# Logistic Regression in the Credit Risk Industry

**Author**: Katie Shewell

**What is logistic regression and why should we care?**

Logistic regression is a widely used model building algorithm in the credit risk industry. It is a statistical model that predicts the likelihood of an event occurring — such as a customer defaulting on a loan. Although simple in comparison to machine learning (ML) algorithms such as tree-based models or feedforward neural networks, logistic regression’s appeal stems from its high explainability which can be lost in more complex ML algorithms.

Sometimes simpler is better when regulations are at play, like there are in the credit industry. When an application is rejected, the lender must specify adverse action reason (or reasons for decline), so it is vital to have a transparent model. Logistic regression easily pinpoints which variables contributed the most to determining an applicant’s risk and interprets the impact of those variables on the prediction. More complex ML algorithms¹ may depend on *post-hoc *explainability* *methods for decline reasons.

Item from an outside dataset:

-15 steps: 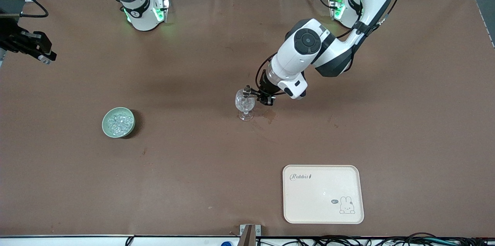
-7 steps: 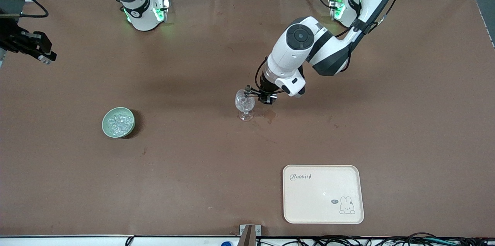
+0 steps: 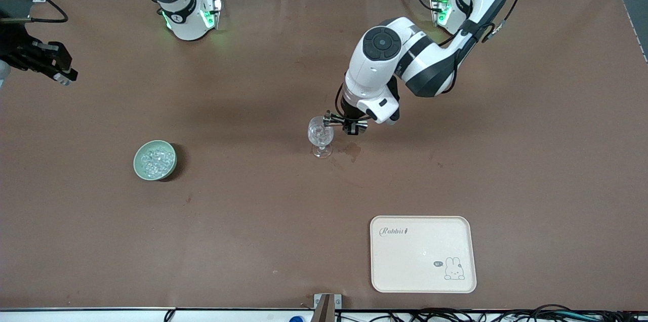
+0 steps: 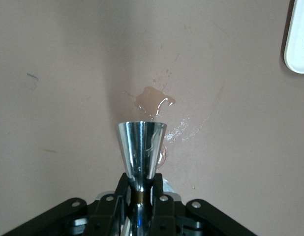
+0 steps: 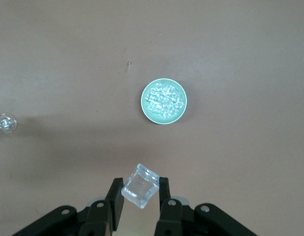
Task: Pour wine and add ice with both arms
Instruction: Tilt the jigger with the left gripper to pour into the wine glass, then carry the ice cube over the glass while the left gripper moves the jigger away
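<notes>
A clear wine glass (image 3: pixel 320 137) stands mid-table with glassy contents. My left gripper (image 3: pixel 350 126) is beside its rim, shut on a chrome jigger (image 3: pixel 331 120) whose mouth is at the rim. In the left wrist view the jigger (image 4: pixel 141 146) sits in the gripper (image 4: pixel 142 186) over a wet spill (image 4: pixel 154 100). My right gripper (image 3: pixel 61 77) hangs over the right arm's end of the table, shut on one clear ice cube (image 5: pixel 140 186), which it (image 5: pixel 140 192) holds high over the table. The pale green bowl (image 3: pixel 155 160) holds several ice lumps (image 5: pixel 164 99).
A cream tray (image 3: pixel 423 253) with a rabbit print lies near the front edge toward the left arm's end; its corner shows in the left wrist view (image 4: pixel 298 42). A small wet patch (image 3: pixel 353 150) lies beside the glass's foot. The glass shows small in the right wrist view (image 5: pixel 5 123).
My left arm's wrist has swung round and shifted slightly, and the jigger has turned at the glass's rim. My right gripper has barely moved.
</notes>
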Action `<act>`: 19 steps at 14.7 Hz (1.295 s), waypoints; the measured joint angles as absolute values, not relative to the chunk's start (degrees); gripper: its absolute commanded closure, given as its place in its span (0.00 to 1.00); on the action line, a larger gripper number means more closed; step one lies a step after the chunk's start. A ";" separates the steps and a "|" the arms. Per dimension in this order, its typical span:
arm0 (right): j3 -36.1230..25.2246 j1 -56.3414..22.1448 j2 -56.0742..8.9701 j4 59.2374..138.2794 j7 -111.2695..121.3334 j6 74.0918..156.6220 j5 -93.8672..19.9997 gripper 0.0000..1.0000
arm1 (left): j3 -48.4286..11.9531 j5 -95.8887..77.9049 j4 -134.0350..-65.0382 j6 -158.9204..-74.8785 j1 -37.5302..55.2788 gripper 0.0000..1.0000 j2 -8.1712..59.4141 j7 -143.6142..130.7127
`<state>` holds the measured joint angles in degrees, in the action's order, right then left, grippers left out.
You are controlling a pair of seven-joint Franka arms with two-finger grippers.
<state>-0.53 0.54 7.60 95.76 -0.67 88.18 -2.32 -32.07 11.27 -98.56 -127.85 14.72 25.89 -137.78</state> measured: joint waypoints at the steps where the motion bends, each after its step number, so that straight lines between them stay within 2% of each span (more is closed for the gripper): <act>1: -0.52 0.26 7.60 95.79 -0.83 88.42 -2.32 0.95 | -32.03 12.28 -98.44 -127.81 14.95 1.00 26.08 -138.83; 11: -0.44 -3.49 6.53 96.34 -6.44 91.37 -2.35 0.95 | -31.94 14.26 -95.38 -126.11 14.65 0.99 28.26 -140.32; 14: -0.40 -6.06 5.65 96.66 -11.11 93.16 -2.40 0.95 | -32.01 6.61 -94.44 -126.12 13.95 0.99 28.69 -132.79; 19: -0.20 -14.53 2.49 96.75 -24.29 97.42 -2.43 0.95 | -32.17 -8.81 -92.69 -126.13 10.69 0.99 28.17 -118.55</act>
<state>-0.20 -14.53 2.49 96.75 -24.29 97.42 -2.43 -32.17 -8.81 -92.69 -126.13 10.69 28.17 -118.55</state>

In fact, the Consumer Financial Protection Bureau (CFPB) raised that validating the accuracy of such explanations “may not be possible with less interpretable models” when relying on *post-hoc* explanation methods.

¹

Note: there is an area of research for inherently interpretable models, which has the potential to have the best of both worlds — performance and explainability; but we focus on the tried-and-true logistic regression for this blog post.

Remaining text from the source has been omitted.